La malattia di Alzheimer è la più comune malattia neurodegenerativa dell’età adulta e avanzata e rappresenta la principale causa di demenza. I meccanismi alla base della malattia sono caratterizzati dall’accumulo nel cervello di depositi patologici di proteine, in particolare β-amiloide e proteina tau. La diagnosi precoce è fondamentale per poter mettere tempestivamente in atto il piano di cure più adeguato: i più recenti trattamenti capaci di bloccare i meccanismi patogenetici della malattia, infatti, saranno accessibili e efficaci solo se la diagnosi, basata sulla positività dei biomarcatori, è precoce.

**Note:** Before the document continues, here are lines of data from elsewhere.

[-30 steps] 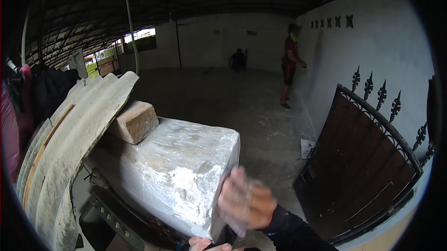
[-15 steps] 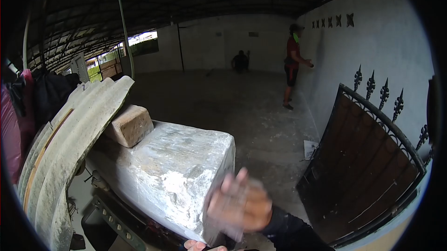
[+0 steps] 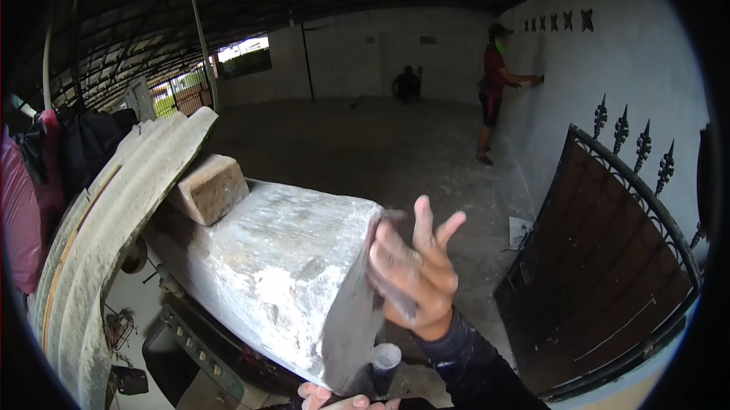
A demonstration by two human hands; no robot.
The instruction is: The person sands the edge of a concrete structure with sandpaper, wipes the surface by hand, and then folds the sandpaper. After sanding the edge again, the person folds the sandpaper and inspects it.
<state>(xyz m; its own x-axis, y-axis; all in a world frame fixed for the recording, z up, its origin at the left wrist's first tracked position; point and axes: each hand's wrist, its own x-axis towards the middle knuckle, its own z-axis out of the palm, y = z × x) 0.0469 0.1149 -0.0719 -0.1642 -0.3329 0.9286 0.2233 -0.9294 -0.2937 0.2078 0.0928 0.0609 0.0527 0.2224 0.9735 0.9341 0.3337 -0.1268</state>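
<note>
My right hand (image 3: 422, 277), blurred by motion, is against the end face of a whitewashed low wall (image 3: 289, 258). Some of its fingers stick up and out; the others press a thin, dark piece that looks like sandpaper (image 3: 372, 232) to the face. At the bottom edge, only the curled fingers of my left hand (image 3: 346, 401) show, close under the wall's lower corner; what they hold, if anything, is hidden. The wall's top is rough, with bright white patches near its front end.
A brick (image 3: 213, 189) and a corrugated sheet (image 3: 125, 220) are on the left, above a stove-like appliance (image 3: 190, 357). A metal gate (image 3: 601, 258) stands right. A grey pipe (image 3: 385, 357) rises below my hand. One person (image 3: 493, 79) reaches to the side wall; another (image 3: 407, 84) crouches far back.
My right hand has moved up along the end face, its fingers now pointing upward. The view has shifted slightly. The standing person's arm now reaches the side wall.
</note>
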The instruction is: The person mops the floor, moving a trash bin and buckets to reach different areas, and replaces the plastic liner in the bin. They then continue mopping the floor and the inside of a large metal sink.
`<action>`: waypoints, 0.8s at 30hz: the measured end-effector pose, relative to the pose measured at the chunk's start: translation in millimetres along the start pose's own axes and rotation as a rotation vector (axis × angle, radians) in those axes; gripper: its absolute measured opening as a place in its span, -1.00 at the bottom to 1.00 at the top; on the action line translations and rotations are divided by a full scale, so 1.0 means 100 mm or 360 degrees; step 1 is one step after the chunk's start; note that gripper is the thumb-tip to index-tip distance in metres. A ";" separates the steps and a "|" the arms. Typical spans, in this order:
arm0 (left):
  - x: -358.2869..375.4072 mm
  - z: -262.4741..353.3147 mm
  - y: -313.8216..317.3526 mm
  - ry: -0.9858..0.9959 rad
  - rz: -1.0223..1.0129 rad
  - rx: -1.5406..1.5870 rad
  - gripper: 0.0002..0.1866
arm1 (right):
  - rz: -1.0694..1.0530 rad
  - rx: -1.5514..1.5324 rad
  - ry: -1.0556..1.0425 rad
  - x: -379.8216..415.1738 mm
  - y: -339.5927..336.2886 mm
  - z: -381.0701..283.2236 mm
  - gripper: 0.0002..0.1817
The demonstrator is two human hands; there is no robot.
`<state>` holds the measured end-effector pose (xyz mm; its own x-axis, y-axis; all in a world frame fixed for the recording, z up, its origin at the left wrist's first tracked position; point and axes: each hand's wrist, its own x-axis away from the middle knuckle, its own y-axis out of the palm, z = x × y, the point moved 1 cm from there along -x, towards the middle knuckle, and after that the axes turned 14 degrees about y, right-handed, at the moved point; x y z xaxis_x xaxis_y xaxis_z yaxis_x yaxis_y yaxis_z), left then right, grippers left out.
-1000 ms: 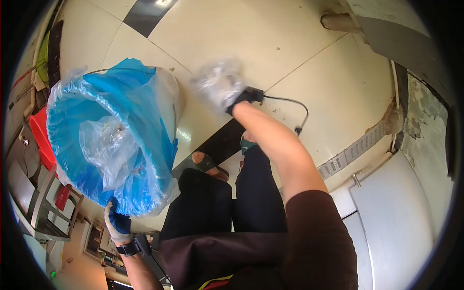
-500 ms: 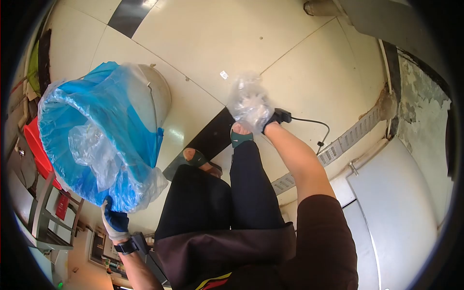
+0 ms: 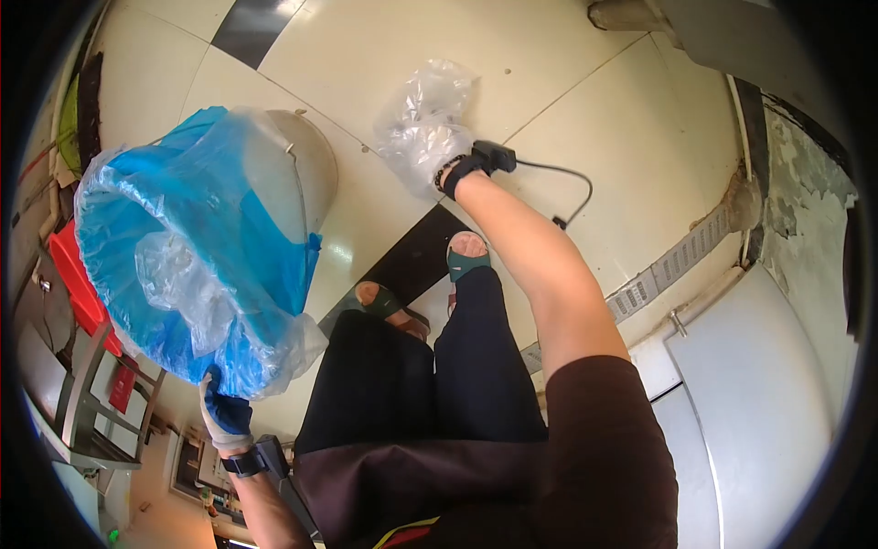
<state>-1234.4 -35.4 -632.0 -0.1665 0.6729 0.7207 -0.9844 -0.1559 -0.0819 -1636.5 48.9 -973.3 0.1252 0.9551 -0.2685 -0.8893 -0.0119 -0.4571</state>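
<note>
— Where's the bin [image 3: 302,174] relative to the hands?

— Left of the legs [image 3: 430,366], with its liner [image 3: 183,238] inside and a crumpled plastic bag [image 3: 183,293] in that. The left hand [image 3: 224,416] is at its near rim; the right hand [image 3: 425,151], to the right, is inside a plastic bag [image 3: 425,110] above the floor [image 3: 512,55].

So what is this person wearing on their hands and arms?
The left hand wears a blue glove with a pale cuff, and a black wrist device is strapped behind it. The right hand is wrapped in clear crinkled plastic, with a black wrist unit trailing a thin black cable. The right arm has a short dark maroon sleeve.
</note>
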 end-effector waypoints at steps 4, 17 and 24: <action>-0.01 0.01 -0.04 -0.0005 0.0053 0.0014 -0.65 | -0.1684 -0.2182 -0.0290 -0.16 -0.17 0.58 -0.65; -0.03 -0.08 0.02 -0.0064 -0.0130 0.0026 -0.59 | -0.1795 -0.1458 0.0359 1.56 -0.06 1.47 -0.59; -0.06 -0.09 -0.03 -0.0040 -0.0232 -0.0021 -0.56 | -0.3228 -0.2456 0.2116 2.40 0.55 1.64 -0.48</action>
<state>-1230.8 -32.6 -642.1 -0.0206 0.6694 0.7426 -0.9987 -0.0484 0.0159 -1727.9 325.7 -923.9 0.2758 -0.1881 0.9426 0.7906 -0.5133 -0.3338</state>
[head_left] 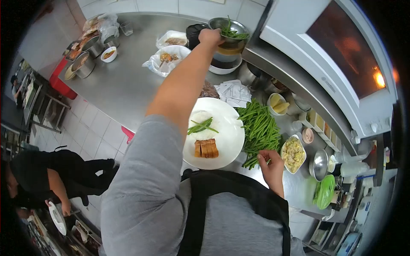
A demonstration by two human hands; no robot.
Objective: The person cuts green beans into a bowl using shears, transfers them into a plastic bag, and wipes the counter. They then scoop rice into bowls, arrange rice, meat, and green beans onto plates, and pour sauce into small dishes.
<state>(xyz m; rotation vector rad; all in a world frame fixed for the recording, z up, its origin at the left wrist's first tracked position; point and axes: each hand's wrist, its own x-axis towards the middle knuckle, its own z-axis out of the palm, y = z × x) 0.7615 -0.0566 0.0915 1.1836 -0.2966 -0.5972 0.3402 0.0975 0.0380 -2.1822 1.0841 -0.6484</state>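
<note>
At the back of the counter, my left hand (210, 38) is closed on the rim of a metal bowl (235, 39) that holds some green beans. My right hand (271, 164) is at the near end of a pile of green beans (259, 128), its thumb and fingertips close together; whatever they pinch is too small to make out. Left of the pile, a white plate (228, 147) carries rice, a few green beans and sliced browned meat (206, 148).
Receipts (234, 93) lie behind the plate. Bowls of food (293, 154) and a metal bowl (318, 164) stand right. A shelf edge and white oven (282, 25) overhang the right back. Pots (83, 66) stand far left. A person in black (47, 175) holds a plate at left.
</note>
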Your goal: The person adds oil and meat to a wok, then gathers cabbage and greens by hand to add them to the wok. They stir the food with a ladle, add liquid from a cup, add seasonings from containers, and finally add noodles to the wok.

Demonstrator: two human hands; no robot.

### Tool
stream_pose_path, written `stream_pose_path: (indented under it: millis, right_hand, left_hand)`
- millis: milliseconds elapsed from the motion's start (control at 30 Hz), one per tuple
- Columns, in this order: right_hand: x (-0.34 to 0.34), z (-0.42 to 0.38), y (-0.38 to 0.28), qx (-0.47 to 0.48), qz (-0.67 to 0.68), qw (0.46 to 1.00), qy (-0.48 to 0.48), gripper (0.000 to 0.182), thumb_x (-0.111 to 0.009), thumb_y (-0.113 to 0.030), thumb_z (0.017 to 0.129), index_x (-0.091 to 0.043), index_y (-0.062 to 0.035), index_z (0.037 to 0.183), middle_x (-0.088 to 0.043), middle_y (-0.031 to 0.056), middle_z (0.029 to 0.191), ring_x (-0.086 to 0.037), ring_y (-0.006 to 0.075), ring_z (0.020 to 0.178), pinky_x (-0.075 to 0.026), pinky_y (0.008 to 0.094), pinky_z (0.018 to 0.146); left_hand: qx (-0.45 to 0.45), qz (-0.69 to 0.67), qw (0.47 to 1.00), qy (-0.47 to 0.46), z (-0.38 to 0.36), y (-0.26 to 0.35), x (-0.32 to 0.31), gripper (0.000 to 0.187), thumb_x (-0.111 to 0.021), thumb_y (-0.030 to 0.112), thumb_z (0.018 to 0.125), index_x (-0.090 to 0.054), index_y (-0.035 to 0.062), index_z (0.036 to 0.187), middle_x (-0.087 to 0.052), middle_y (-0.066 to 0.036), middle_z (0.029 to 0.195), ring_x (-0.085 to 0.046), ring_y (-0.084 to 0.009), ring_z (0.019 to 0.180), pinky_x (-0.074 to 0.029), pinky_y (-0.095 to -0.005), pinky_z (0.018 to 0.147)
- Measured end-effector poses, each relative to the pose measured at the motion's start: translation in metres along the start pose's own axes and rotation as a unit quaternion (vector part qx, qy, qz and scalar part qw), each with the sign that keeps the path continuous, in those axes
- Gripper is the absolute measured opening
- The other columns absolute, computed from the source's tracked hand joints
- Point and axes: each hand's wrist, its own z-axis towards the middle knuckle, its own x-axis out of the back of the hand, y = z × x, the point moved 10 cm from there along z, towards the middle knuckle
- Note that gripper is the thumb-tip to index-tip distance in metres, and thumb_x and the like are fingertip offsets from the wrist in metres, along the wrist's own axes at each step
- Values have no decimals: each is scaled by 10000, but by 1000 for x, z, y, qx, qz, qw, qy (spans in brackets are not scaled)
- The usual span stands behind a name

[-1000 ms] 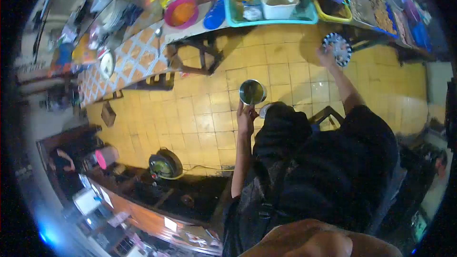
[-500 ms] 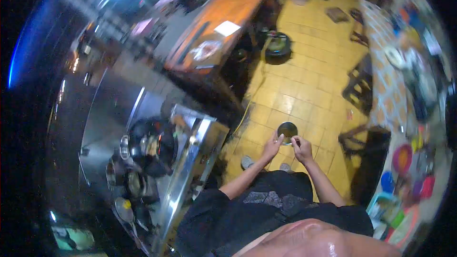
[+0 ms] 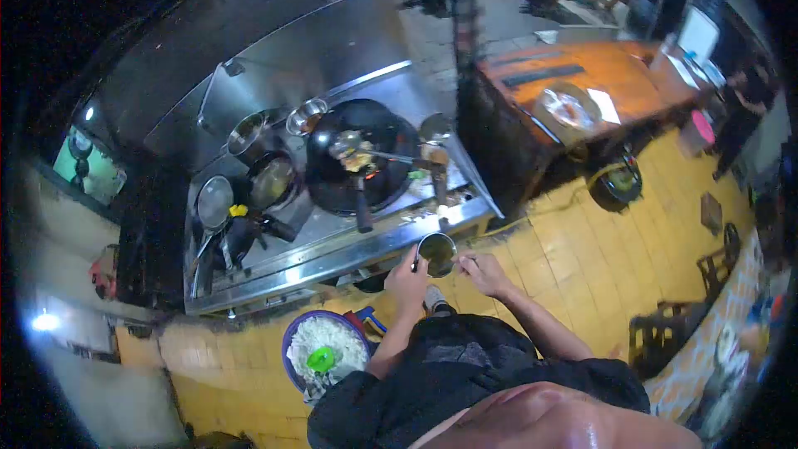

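A round metal pot (image 3: 437,254) is held in front of the body, just off the steel stove's front edge. My left hand (image 3: 406,281) is wrapped round its left side, by a dark handle. At its right rim my right hand (image 3: 482,273) has its fingers closed; whatever they pinch is too small to make out. On the stove (image 3: 307,264) sits a large black wok (image 3: 328,179) containing some food and a metal ladle (image 3: 391,155).
Smaller pots (image 3: 273,180) and a strainer (image 3: 215,202) occupy the stove's left. A purple tub of white rice (image 3: 324,341) is on the floor at lower left. An orange wooden table (image 3: 532,79) stands right of the stove. A person (image 3: 748,108) is at far right.
The view has swung left toward the stove, bringing the rice tub into sight. Both hands still hold the pot, now beside the stove's front edge.
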Motion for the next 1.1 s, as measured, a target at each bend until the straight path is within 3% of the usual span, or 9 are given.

Le collaborazioni internazionali – La ricerca è stata realizzata grazie a una collaborazione internazionale tra l’Università degli Studi di Perugia, l’Università di Amsterdam – UMC e la Quanterix Corp, l’azienda statunitense presso la quale la dott.ssa Wojdała ha condotto alcuni degli esperimenti chiave. Tra gli altri autori dello studio figurano il dott. Giovanni Bellomo, il dott. Lorenzo Gaetani, il prof. Davide Chiasserini – coordinatore delle attività in laboratorio della dott.ssa Wojdala e dello sviluppo degli immunodosaggi – e la prof.ssa Lucilla Parnetti dell’Ateneo Perugino, nonché la prof.ssa Charlotte Teunissen, responsabile del Laboratorio di Neurochimica presso l’Amsterdam University Medical Center – UMC, la quale ha contribuito alla validazione clinica dei risultati.